YOUR OBJECTIVE. The answer is all of the data, repeated exactly.

RECORDED INFORMATION.
>>>

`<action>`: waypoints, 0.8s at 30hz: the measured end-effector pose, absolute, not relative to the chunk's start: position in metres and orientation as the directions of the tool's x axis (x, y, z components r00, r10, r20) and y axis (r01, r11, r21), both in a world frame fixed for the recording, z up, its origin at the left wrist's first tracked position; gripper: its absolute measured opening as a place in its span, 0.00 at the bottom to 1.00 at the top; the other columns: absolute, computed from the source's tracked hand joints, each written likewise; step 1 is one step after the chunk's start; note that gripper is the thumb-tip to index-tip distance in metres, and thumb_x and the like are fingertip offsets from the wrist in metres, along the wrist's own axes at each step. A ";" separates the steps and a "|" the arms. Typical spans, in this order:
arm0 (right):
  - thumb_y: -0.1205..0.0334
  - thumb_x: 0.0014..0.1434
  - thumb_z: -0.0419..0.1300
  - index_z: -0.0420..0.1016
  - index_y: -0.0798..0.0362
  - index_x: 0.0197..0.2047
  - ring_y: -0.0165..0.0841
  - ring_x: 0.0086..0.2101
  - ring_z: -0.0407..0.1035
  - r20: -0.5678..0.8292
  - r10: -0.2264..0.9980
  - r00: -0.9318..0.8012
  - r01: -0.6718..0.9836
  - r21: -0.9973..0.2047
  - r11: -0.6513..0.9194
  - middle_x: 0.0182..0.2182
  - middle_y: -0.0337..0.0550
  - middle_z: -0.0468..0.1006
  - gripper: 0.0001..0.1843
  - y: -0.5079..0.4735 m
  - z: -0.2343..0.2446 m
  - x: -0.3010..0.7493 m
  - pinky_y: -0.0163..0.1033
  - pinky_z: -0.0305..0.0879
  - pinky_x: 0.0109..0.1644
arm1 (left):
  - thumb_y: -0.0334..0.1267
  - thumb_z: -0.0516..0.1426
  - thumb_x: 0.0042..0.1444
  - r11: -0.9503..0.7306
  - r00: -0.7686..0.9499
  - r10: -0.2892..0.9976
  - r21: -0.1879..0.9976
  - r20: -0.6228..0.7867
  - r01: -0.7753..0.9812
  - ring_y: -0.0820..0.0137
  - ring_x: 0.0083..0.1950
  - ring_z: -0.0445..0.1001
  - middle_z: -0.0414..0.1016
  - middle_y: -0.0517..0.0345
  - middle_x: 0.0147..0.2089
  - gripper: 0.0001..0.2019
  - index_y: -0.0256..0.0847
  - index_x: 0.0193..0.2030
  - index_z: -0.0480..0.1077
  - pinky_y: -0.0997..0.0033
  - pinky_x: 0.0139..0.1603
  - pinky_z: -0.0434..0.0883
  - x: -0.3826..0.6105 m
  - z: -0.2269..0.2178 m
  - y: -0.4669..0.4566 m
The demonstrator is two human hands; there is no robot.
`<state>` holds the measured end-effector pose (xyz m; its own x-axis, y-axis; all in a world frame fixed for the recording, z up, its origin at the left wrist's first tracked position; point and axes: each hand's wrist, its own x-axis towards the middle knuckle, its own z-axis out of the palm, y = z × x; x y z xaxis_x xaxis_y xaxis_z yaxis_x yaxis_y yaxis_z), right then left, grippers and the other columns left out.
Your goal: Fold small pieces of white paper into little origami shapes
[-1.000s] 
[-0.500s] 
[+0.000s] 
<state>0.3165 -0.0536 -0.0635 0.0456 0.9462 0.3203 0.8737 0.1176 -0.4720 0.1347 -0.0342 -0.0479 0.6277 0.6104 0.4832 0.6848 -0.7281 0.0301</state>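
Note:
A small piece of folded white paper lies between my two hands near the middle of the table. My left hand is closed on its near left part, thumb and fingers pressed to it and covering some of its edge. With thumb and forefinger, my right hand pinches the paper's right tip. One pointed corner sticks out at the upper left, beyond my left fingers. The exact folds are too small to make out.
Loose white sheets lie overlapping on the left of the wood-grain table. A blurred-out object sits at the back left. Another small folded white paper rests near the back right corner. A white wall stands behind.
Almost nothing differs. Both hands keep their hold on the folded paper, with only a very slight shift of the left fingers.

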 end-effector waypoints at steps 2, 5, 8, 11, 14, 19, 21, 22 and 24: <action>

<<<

TASK OUTPUT.
`<action>`: waypoints, 0.8s at 30hz: the measured end-effector pose, absolute, not relative to the chunk's start: position in metres and orientation as the directions of the tool's x axis (x, y, z components r00, r10, r20) and y axis (r01, r11, r21), both in a world frame fixed for the recording, z up, its origin at the left wrist's first tracked position; gripper: its absolute measured opening as a place in its span, 0.00 at the bottom to 1.00 at the top; the other columns: absolute, computed from the source's tracked hand joints, each written likewise; step 1 is one step after the chunk's start; note that gripper is the thumb-tip to index-tip distance in metres, and thumb_x and the like are fingertip offsets from the wrist in metres, along the wrist's own axes at each step. A ";" separates the steps and a "|" the arms. Typical spans, in this order:
arm0 (right):
  - thumb_y: -0.1205..0.0334
  - thumb_x: 0.0014..0.1434
  - thumb_z: -0.0419..0.1300
  - index_z: -0.0420..0.1016
  - index_y: -0.0798..0.0362
  - index_x: 0.0197..0.2047
  - ring_y: -0.0165..0.0841
  - ring_x: 0.0086..0.2101
  - ring_z: -0.0407..0.1035
  - r20: -0.5678..0.8292
  - r10: -0.2264..0.9980
  - r00: -0.9318..0.8012
  - r01: -0.6718..0.9836
  - r21: -0.9973..0.2047
  - r11: -0.6513..0.9194
  - middle_x: 0.0182..0.2182
  - middle_y: -0.0337..0.0550
  - middle_z: -0.0468..0.1006
  - gripper: 0.0001..0.1843
  - y: -0.5079..0.4735 m
  - z: -0.2343..0.2446 m
  - x: -0.3010..0.7493 m
  - pinky_y: -0.0163..0.1033
  - pinky_z: -0.0305..0.0879
  - pinky_x: 0.0109..0.1644
arm1 (left):
  - thumb_y: -0.0334..0.1267
  - thumb_z: -0.0516..0.1426
  - thumb_x: 0.0042..0.1444
  - r11: -0.9503..0.7306
  - r00: -0.7686..0.9499
  - r10: -0.2892..0.9976
  - r21: -0.1879..0.9976
  - r20: -0.6228..0.7867
  - r01: -0.7753..0.9812
  - ring_y: -0.0820..0.0137
  - ring_x: 0.0083..0.1950
  - ring_z: -0.0445..0.1001
  - middle_z: -0.0414..0.1016
  - middle_y: -0.0517..0.0345
  - middle_x: 0.0147..0.2089
  - gripper: 0.0001..0.2019
  - index_y: -0.0256..0.0847
  - index_x: 0.0193..0.2030
  - index_z: -0.0480..0.1077
  - pinky_y: -0.0997..0.0033
  - pinky_x: 0.0139..0.1603
  - pinky_z: -0.0434..0.0883
  - x: -0.3826..0.6105 m
  - z: -0.2269..0.2178 m
  - y: -0.4669..0.4566 m
The demonstrator is two human hands; there is no robot.
`<state>` holds the measured end-effector pose (xyz m; its own x-axis, y-axis; all in a world frame fixed for the recording, z up, its origin at the left wrist's first tracked position; point and axes: each hand's wrist, its own x-axis towards the middle knuckle, its own z-axis out of the palm, y = z × x; x y z xaxis_x xaxis_y xaxis_z yaxis_x yaxis_y yaxis_z), right then left, grippers and the other columns left out.
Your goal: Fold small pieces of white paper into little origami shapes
[-1.000s] 
[-0.500s] 
[+0.000s] 
<state>0.3165 -0.0536 -0.0635 0.0456 0.9462 0.3203 0.8737 0.1176 -0.4720 0.1347 -0.0342 -0.0479 0.6277 0.6104 0.4832 0.6848 -0.7281 0.0301</state>
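Note:
A small piece of folded white paper lies between my two hands near the middle of the table. My left hand is closed on its near left part, thumb and fingers pressed to it and covering some of its edge. With thumb and forefinger, my right hand pinches the paper's right tip. One pointed corner sticks out at the upper left, beyond my left fingers. The exact folds are too small to make out.
Loose white sheets lie overlapping on the left of the wood-grain table. A blurred-out object sits at the back left. Another small folded white paper rests near the back right corner. A white wall stands behind.
Almost nothing differs. Both hands keep their hold on the folded paper, with only a very slight shift of the left fingers.
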
 end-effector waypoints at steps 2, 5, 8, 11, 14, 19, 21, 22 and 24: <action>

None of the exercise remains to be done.